DA – Protection Orders

Protection Orders


What is a Protection Order?

A Protection Order (or a “restraining order”) is an order issued by a judge or law enforcement to keep one person away from another in order to prevent threats of violence, acts of violence, stalking, sexual assault, etc. This order is enforceable by the police, and is a criminal charge if violated.

Types of Protection Orders

  • Criminal Protection Orders - are mandatory “no contact” orders that are issued whenever a domestic violence related arrest is made. The people involved are not allowed to have any contact with one another. These are mandated and the victim does not have to do anything to get this. Criminal Protection Orders will stay in place until the defendant completes their sentence. However, many times a victim may want to lift this order. In order to do that, they must go to the District Attorney’s office to request to have it lifted. This does not mean that it will be lifted, it is still up to a judge to decide if they will lift the order or not.
  • Civil Protection Orders - are orders that a victim requests by going to court and asking a judge that their abuser have no contact with them.

The Civil Protection Order Process

  1. A victim must go during business hours to the court to request a “Temporary Protection Order” (TPO). They can file for this in the county where they live, work, or wherever the incident happened.
  2. The victim fills out a packet of paperwork and files it with the clerk. A protection order is free to a victim of dating violence, but others do have to pay or apply to have the fee waived.
  3. Then, on the same day, they are heard by the next available judge. The victim will be asked to tell the judge why they want the TPO. If that judge finds that the victim is in “imminent danger,” they will grant the TPO and give the person a return court date (within 2 weeks) for the Permanent Protection Order (PPO) hearing.
  4. The victim must have the defendant served with the paperwork. This is done through the Sheriff’s Office (the county’s police) wherever the defendant lives, works, or can be found. Information on how to go about this step can be found on the paperwork.
  5. If the victim still wants the PPO, they return to court at the scheduled time and the judge decides if the order should be made permanent (does not expire, ever). If the judge finds that (a) What the victim wrote in their complaint actually occurred, and that (b) The behaviors complained about are likely to continue, the judge will make the order permanent. The defendant (the person the PO is against) is allowed to attend this hearing and explain why they feel it should or should not be in place.

Can a Teenager Get a Protection Order?

Yes, however Colorado state law doesn’t explicitly say whether or not a teen needs a parent to accompany them or if the parents will be notified. It basically is up to the judge.

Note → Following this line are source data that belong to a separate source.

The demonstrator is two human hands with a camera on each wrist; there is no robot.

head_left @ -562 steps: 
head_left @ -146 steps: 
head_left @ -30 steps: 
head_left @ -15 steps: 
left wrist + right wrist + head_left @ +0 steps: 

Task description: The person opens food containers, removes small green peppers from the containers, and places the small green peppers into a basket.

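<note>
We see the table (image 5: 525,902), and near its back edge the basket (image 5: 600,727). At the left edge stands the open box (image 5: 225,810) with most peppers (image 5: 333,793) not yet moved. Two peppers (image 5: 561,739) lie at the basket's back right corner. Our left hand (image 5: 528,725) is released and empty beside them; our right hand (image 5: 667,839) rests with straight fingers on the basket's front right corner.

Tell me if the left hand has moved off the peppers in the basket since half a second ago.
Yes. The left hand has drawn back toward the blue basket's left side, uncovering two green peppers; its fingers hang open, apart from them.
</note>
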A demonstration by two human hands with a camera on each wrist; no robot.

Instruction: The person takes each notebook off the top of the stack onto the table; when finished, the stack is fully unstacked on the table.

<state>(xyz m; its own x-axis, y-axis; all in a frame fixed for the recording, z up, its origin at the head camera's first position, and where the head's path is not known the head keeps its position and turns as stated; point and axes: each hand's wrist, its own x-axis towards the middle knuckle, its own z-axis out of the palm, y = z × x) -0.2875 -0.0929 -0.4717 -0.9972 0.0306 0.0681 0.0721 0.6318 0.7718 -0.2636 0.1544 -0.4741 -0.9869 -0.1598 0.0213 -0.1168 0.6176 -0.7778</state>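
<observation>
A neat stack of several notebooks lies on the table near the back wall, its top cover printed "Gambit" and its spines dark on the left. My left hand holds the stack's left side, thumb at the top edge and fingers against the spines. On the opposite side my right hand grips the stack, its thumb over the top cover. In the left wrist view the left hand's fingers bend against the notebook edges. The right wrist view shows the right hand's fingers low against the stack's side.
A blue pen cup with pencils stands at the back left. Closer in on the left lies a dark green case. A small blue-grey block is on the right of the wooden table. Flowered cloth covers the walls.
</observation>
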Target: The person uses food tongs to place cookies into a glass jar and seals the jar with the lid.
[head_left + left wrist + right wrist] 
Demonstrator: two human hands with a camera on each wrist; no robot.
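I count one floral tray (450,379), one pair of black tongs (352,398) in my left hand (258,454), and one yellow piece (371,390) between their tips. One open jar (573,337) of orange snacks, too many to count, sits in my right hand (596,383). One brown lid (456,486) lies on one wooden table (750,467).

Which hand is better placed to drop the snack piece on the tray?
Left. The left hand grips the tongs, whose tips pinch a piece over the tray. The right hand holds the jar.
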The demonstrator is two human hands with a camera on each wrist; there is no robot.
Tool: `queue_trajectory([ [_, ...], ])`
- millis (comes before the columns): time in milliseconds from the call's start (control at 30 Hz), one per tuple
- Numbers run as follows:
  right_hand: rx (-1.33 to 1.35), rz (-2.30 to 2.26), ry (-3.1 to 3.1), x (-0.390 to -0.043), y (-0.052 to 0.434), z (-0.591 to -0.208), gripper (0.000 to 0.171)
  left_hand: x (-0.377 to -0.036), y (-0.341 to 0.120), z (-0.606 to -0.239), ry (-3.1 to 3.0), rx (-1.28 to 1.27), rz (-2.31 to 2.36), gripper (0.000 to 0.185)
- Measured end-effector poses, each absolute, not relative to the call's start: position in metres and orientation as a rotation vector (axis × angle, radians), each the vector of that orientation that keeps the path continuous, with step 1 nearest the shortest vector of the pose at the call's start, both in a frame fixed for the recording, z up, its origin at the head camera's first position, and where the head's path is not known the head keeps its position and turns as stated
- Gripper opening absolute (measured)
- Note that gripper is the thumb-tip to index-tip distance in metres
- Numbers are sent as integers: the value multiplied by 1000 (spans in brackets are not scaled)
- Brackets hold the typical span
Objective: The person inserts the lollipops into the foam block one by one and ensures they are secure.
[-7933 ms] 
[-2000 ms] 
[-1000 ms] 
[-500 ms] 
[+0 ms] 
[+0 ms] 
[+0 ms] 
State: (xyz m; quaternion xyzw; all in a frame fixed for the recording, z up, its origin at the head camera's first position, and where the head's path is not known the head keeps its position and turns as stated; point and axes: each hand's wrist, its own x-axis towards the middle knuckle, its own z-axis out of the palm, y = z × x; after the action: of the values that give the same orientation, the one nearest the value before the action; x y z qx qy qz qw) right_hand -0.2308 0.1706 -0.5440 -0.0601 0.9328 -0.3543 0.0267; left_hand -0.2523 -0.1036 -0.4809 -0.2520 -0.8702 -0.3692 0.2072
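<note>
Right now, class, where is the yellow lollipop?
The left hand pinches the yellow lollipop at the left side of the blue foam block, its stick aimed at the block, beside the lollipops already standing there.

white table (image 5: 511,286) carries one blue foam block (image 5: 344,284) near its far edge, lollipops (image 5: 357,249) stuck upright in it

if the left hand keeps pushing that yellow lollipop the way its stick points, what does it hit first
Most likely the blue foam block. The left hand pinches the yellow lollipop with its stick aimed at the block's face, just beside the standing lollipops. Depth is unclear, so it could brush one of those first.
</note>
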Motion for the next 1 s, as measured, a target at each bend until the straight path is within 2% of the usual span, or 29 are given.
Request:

Do Protection Orders work?

Protection Orders do often protect an individual from further abuse. However, some people obey protection orders and some do not. After all, a Protection Order is simply a piece of paper, and it is the victim’s responsibility to notify the police when the abuser violates the order. When protection orders do work, it is typically because it is part of an overall safety plan. It can be an effective tool in keeping someone safe.

When a person is deciding whether or not a protection order is the right thing for them, they may want to consider whether the abuser has obeyed court orders and have been responsive to police in the past. If so, then a protection order may be a good option. If, on the other hand, that person has intentionally disregarded police or laws, a protection order may not be the solution for that person. It may only serve to anger the person they are afraid of and further aggravate the situation.